ABOUT THIS TASK:
Find the line below with "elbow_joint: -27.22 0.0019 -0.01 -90" and the line with "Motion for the". Output them and the lines between, exactly, but not the pictures.

PROVIDED MATERIAL:
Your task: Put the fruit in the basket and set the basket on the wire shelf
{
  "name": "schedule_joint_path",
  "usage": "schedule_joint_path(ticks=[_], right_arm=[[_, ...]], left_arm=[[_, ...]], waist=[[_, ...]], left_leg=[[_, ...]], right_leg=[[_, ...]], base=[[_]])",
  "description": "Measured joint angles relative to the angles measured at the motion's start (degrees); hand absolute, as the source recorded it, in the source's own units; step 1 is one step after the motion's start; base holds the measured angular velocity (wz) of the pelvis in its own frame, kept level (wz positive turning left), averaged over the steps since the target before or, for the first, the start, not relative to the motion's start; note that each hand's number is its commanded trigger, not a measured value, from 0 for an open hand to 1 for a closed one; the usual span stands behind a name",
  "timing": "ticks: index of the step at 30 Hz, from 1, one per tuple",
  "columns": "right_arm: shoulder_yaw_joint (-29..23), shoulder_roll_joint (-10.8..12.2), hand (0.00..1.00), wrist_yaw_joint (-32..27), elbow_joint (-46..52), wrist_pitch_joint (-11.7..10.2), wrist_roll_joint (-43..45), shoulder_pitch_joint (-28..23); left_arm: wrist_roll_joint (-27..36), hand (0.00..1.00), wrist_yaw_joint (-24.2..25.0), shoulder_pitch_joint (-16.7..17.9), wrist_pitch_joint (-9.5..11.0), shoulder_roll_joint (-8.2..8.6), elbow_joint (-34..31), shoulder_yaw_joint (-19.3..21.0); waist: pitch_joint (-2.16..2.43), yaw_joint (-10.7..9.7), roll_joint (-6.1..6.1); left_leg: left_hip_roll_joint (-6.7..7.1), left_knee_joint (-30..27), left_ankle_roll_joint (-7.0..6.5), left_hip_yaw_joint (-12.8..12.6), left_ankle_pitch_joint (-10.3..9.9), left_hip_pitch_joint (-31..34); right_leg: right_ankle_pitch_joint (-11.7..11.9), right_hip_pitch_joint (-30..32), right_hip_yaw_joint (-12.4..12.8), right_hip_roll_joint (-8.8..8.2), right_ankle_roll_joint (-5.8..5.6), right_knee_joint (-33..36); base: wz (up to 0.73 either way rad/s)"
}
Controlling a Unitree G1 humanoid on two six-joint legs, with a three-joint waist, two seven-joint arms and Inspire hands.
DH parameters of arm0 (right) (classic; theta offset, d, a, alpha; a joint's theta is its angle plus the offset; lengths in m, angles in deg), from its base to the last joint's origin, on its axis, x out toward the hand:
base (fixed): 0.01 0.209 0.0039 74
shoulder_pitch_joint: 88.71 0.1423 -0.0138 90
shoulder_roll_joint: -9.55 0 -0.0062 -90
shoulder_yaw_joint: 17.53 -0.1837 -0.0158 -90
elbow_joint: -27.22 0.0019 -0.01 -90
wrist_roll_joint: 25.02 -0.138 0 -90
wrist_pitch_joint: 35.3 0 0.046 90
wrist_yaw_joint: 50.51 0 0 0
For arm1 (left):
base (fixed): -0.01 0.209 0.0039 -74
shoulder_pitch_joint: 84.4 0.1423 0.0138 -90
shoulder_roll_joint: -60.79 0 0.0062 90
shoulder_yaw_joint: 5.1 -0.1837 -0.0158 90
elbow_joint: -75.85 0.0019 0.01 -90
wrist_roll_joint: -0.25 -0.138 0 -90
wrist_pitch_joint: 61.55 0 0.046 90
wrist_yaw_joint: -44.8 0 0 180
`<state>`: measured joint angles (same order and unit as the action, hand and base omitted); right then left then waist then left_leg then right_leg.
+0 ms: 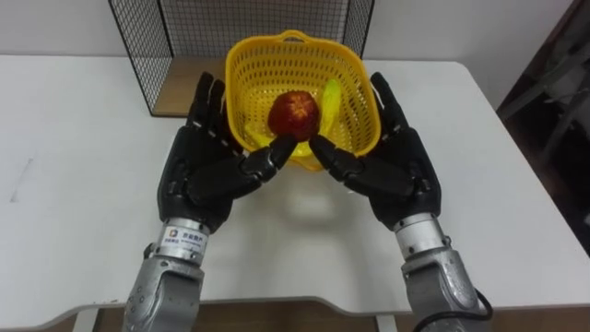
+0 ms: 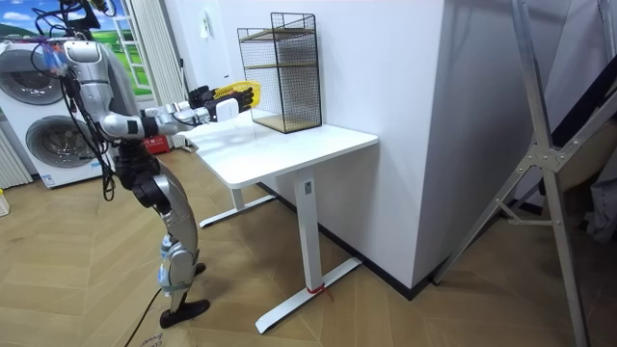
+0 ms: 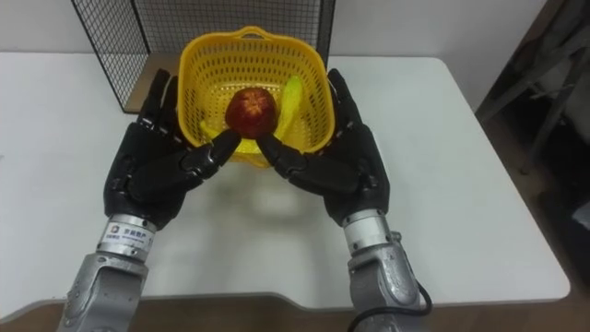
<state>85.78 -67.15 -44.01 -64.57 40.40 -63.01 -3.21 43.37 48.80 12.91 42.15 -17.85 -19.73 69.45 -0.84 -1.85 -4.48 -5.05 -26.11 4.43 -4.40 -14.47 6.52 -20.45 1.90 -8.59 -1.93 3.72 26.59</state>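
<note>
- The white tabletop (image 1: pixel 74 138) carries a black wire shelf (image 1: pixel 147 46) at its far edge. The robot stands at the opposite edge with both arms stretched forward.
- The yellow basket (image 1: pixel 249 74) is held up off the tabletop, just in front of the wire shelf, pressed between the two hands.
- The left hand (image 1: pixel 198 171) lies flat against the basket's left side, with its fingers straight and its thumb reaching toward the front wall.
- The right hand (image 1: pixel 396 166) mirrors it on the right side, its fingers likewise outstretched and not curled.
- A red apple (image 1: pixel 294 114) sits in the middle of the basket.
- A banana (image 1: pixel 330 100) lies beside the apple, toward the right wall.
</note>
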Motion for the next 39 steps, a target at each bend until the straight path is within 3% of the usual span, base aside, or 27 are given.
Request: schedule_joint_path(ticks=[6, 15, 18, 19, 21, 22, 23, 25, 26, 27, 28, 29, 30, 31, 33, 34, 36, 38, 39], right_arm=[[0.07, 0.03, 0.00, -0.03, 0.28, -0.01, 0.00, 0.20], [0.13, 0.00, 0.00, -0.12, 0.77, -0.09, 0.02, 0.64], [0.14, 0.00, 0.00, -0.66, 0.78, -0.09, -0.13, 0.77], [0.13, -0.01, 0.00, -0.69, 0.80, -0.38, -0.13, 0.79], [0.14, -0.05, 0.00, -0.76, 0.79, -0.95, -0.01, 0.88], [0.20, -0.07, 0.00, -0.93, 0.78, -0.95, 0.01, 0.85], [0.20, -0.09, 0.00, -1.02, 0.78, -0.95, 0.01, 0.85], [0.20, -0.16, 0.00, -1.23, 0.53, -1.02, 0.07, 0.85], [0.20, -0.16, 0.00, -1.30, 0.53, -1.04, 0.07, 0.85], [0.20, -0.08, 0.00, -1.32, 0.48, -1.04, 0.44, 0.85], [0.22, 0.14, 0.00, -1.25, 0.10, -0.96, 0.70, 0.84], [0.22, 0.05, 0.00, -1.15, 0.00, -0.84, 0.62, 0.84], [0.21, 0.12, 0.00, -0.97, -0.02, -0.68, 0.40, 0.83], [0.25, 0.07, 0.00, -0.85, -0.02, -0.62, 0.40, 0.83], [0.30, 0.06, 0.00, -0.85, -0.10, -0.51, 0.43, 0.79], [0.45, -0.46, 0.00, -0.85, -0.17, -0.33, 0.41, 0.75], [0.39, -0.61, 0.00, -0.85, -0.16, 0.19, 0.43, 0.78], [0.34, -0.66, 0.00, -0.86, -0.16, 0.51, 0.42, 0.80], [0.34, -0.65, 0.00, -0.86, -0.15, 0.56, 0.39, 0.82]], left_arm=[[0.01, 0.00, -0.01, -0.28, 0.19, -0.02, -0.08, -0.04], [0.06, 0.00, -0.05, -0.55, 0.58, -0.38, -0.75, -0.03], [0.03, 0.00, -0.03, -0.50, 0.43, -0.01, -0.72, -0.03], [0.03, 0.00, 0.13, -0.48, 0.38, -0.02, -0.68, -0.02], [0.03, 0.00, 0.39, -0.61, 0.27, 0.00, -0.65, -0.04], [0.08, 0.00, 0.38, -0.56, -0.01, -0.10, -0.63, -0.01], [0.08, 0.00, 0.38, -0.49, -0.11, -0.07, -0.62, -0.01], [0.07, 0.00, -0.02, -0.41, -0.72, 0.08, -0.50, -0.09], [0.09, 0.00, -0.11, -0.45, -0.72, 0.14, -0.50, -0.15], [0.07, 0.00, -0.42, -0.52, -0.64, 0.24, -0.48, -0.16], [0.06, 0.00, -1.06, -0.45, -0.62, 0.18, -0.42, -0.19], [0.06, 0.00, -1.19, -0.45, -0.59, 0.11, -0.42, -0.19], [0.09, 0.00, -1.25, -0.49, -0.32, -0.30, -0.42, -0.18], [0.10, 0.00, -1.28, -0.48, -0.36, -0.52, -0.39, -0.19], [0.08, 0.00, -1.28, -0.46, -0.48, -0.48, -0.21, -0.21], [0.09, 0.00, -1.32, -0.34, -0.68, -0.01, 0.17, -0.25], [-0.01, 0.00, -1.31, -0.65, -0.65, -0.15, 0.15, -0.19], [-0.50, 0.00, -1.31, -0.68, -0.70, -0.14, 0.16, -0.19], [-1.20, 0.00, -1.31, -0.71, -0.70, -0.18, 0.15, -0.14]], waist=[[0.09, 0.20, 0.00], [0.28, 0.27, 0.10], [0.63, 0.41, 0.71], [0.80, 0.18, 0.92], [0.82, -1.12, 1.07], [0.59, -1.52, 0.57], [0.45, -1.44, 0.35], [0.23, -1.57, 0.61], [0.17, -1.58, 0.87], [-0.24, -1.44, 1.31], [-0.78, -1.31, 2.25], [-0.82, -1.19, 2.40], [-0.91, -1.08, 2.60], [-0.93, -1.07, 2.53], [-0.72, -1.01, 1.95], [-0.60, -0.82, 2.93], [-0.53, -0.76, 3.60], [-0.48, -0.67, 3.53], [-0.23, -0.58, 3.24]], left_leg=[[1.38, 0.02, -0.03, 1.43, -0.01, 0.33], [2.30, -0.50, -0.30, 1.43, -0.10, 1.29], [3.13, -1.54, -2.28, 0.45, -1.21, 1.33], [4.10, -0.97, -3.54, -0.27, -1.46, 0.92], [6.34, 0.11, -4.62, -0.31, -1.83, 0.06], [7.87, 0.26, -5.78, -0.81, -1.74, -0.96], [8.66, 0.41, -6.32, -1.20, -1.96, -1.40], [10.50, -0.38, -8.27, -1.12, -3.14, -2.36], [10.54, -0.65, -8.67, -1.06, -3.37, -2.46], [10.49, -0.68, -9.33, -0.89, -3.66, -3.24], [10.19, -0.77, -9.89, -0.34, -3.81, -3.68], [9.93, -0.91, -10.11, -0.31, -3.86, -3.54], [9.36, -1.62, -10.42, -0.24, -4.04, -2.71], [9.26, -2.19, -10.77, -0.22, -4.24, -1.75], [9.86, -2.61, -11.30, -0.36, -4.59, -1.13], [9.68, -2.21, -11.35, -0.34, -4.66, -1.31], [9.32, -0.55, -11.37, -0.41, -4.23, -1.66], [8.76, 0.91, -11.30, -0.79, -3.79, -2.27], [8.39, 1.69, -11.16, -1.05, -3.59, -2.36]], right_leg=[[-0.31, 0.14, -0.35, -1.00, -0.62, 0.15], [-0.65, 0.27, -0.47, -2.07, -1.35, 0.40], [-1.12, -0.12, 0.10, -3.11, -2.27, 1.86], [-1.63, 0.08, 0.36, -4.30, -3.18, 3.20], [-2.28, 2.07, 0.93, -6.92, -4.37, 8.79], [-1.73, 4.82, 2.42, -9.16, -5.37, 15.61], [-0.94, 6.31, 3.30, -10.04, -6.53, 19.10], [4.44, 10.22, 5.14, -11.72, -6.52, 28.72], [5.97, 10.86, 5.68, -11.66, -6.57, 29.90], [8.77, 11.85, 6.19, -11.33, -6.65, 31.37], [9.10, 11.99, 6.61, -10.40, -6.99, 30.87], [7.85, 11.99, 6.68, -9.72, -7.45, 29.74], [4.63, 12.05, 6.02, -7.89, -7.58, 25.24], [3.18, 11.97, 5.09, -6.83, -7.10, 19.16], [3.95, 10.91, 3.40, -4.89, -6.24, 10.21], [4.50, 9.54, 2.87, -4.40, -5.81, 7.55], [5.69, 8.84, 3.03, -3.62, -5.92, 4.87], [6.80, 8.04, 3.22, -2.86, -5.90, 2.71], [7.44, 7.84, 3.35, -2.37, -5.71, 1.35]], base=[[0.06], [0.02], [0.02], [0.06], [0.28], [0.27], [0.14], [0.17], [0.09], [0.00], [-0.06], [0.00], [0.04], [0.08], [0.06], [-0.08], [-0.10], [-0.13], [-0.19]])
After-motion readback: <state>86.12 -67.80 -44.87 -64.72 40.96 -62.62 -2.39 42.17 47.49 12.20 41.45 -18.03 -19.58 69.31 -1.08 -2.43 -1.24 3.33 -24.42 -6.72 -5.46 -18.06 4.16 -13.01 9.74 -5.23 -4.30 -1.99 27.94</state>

TASK RESPONSE:
elbow_joint: -27.22 0.0019 -0.01 -90
wrist_roll_joint: 25.02 -0.138 0 -90
wrist_pitch_joint: 35.3 0 0.046 90
wrist_yaw_joint: 50.51 0 0 0
For arm1 (left):
base (fixed): -0.01 0.209 0.0039 -74
shoulder_pitch_joint: 84.4 0.1423 0.0138 -90
shoulder_roll_joint: -60.79 0 0.0062 90
shoulder_yaw_joint: 5.1 -0.1837 -0.0158 90
elbow_joint: -75.85 0.0019 0.01 -90
wrist_roll_joint: -0.25 -0.138 0 -90
wrist_pitch_joint: 61.55 0 0.046 90
wrist_yaw_joint: -44.8 0 0 180
`<state>`: measured joint angles (same order and unit as the action, hand and base omitted); right then left then waist then left_leg then right_leg.
+0 ms: 
+0 ms: 
+0 ms: 
<state>85.78 -67.15 -44.01 -64.57 40.40 -63.01 -3.21 43.37 48.80 12.91 42.15 -17.85 -19.73 69.45 -0.84 -1.85 -4.48 -5.05 -26.11 4.43 -4.40 -14.47 6.52 -20.45 1.90 -8.59 -1.93 3.72 26.59</state>
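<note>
- The white tabletop (image 1: pixel 74 138) carries a black wire shelf (image 1: pixel 147 46) at its far edge. The robot stands at the opposite edge with both arms stretched forward.
- The yellow basket (image 1: pixel 249 74) is held up off the tabletop, just in front of the wire shelf, pressed between the two hands.
- The left hand (image 1: pixel 198 171) lies flat against the basket's left side, with its fingers straight and its thumb reaching toward the front wall.
- The right hand (image 1: pixel 396 166) mirrors it on the right side, its fingers likewise outstretched and not curled.
- A red apple (image 1: pixel 294 114) sits in the middle of the basket.
- A banana (image 1: pixel 330 100) lies beside the apple, toward the right wall.
</note>
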Motion for the next 39 steps, a target at each bend until the straight path is within 3% of the usual span, base aside, or 27 are given.

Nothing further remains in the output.